Problem details:
Every line with the string "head" should be copied from the data.

*** Opening Record set ***

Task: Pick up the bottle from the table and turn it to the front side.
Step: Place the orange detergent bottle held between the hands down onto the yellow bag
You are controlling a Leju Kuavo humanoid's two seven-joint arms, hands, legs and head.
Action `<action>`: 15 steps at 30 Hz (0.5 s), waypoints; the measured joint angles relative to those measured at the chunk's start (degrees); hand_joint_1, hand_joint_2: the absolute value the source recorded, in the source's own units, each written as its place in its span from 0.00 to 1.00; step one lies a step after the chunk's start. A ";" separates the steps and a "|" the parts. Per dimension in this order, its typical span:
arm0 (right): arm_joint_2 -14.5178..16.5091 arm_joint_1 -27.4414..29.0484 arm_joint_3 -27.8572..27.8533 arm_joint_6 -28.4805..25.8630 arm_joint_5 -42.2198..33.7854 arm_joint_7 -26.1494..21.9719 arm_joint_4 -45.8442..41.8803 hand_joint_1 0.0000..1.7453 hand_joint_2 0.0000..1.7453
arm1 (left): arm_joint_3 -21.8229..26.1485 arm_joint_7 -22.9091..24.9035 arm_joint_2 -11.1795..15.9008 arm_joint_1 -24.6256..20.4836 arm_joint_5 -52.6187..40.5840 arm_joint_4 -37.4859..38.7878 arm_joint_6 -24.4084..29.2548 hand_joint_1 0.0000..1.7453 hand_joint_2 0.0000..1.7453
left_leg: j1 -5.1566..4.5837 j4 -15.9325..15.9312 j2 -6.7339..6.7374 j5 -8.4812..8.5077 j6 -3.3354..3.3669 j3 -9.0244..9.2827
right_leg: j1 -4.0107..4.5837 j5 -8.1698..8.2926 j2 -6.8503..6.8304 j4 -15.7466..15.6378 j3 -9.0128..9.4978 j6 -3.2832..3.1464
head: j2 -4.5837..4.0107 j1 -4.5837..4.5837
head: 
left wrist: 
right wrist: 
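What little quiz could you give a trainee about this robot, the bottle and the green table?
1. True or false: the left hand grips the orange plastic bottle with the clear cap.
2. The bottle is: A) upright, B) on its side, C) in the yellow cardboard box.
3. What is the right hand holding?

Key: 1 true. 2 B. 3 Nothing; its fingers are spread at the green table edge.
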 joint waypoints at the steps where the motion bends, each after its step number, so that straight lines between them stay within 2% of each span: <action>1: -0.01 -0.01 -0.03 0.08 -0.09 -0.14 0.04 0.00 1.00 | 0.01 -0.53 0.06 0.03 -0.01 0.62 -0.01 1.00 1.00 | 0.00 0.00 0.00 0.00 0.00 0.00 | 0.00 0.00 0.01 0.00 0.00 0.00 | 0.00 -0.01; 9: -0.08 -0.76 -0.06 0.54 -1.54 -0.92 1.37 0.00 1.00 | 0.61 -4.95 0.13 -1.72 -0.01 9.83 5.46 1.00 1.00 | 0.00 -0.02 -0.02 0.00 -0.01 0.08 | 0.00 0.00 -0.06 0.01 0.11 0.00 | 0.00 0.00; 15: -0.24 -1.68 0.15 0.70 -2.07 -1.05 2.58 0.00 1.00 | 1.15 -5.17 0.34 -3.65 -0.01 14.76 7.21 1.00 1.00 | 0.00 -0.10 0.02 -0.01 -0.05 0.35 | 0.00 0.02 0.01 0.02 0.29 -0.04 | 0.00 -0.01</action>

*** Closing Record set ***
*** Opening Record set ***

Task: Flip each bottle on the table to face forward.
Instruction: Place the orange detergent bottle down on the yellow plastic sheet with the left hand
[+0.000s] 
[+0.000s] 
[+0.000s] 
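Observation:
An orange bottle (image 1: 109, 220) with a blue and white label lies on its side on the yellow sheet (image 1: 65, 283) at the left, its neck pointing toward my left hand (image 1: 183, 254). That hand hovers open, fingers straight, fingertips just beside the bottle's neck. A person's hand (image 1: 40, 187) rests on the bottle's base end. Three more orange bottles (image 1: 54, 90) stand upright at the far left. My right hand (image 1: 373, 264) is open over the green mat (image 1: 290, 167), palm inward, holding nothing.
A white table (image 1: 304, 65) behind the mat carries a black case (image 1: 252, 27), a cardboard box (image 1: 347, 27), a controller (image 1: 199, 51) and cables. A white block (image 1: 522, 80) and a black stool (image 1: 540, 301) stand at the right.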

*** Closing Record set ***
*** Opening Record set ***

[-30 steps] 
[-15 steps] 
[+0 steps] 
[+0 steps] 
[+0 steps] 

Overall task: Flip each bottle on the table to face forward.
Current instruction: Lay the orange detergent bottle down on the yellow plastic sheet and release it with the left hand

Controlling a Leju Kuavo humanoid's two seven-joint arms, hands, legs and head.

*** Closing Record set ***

Output:
You are controlling a Leju Kuavo humanoid's two seven-joint arms, hands, legs and head.
head: j2 -4.5837..4.0107 j1 -4.5837..4.5837
head: 
Controlling a Leju Kuavo humanoid's two seven-joint arms, hands, legs and head.

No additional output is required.